A REDISCOVERY OF SOUND
If you’re following me on Twitter, you’re probably sick of pictures of the new mixer setup. But I just had to show off this hack (cramming the mixer on a book stand so it stands up) that allows me to reclaim some desktop real estate.

I finally have it set up right so that the audio for my Zoom calls really is good. But I discovered an unintended benefit this week — pumping music from my laptop through the mixer and into a set of monitor headphones cranked up to an unwise volume actually took me back in time.

See, in the days before iPods or other devices connected to Bluetooth speakers, decent portable music depended on how big a boombox your arms could handle and how many tapes or CDs you were willing to cart around. The sound was as good as you could get (depending how much money you were willing you shelled out), but it was never as good as plugging into an actual stereo system. You know — those huge components connected to a turntable that your older relatives (or young, obnoxious hipster friends with turntables) have that play music when put together.

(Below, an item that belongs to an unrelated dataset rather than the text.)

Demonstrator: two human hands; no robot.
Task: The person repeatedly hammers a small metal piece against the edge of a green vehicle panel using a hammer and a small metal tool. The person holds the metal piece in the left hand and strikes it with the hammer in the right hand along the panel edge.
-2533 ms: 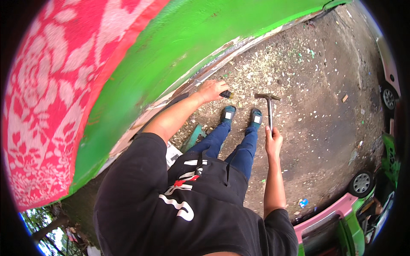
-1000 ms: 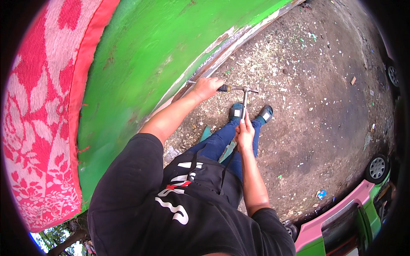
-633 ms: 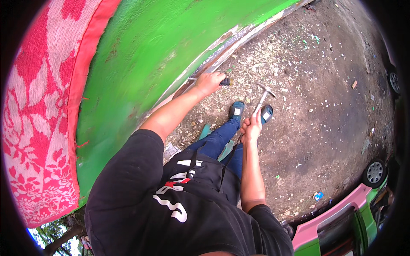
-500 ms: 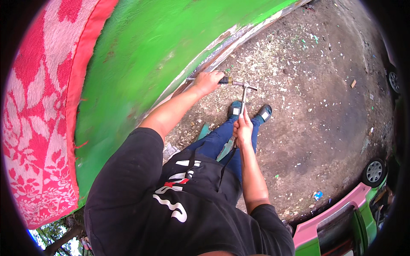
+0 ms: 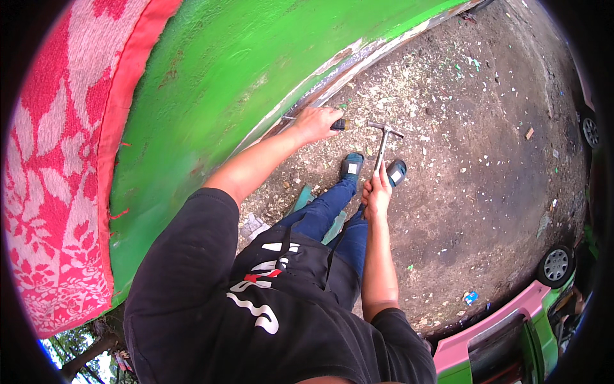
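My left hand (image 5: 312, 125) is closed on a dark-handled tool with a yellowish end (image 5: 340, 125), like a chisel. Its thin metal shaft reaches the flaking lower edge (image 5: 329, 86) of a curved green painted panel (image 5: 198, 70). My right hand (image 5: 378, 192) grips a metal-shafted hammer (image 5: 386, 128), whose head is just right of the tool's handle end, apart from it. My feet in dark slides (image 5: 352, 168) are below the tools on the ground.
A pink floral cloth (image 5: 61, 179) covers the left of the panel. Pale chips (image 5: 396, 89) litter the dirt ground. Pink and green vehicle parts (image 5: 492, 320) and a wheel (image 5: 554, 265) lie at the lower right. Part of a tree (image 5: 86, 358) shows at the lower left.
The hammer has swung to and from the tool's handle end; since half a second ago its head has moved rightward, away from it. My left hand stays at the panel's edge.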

I spent a lot of time in my ‘tween and teen years with a set of headphones plugged into my dad’s stereo. For me, the joy wasn’t just in the so-called HiFi audio quality. It was hearing things you never heard on the radio — the things that used to creep into studio recordings that could make a studio performance real like chatter or odd reverbs. It was hearing every single instrument part being played. Studio chatter in between and sometimes underneath certain tracks. It really was a world I would regularly get lost in.

I’d gotten used to listening to “good enough” audio over the decades, same as everyone else. I’d basically quit bothering tweaking audio levels on the computers I’ve owned; maybe I could’ve been doing this all along. But stumbling back into the joys of audio — where even the shitty 192 kbps .mp3s I’ve accumulated but never re-ripped over the years sound good — actually put me back in touch with something deeper this week that I’d forgotten about.

FEEDING MY EARS
The latest episode of KCRW’s UNFICTIONAL breaks my heart.

When Fedelina Lugasan moved to the U.S. from the Philippines for work, she was comforted by the fact that she’d start her new life with a family she trusted. But her life and job were not what they told her it would be, and she was cut off from family back home. When an opportunity presented itself, she took her freedom into her own hands.

There, but for the lucky circumstances of me and my family, go I. Not that my mother ever experienced this, but Nanay’s voice in this piece (Lugasan and the woman doing the transalation) reminds me of Mom. And not just because this is the story of an older Filipina, but because the horrors in this story check off a lot of the boogeyman scenario boxes that my parents put into my head as a young kid about how Filipinos could be treated if we stepped out of line, but for the occasional intervention of other Filipinos, which justifies the “us vs. them” mentality that immigrants with the barest measure of privilege sometimes have.

On the brighter side, though, here’s a 10-minute discussion with a friend-slash-my favorite writer ever, M. Rickert, on THE COODE STREET PODCAST.

THOUGHT OF THE WEEK
For any of you out there thinking about applying to Viable Paradise

There was more to my week, but not much more. So I’m gonna wrap it up and knock some more things off my to do lists. Stay safe, wash your hands, and don’t let anyone tell you not to wear a mask!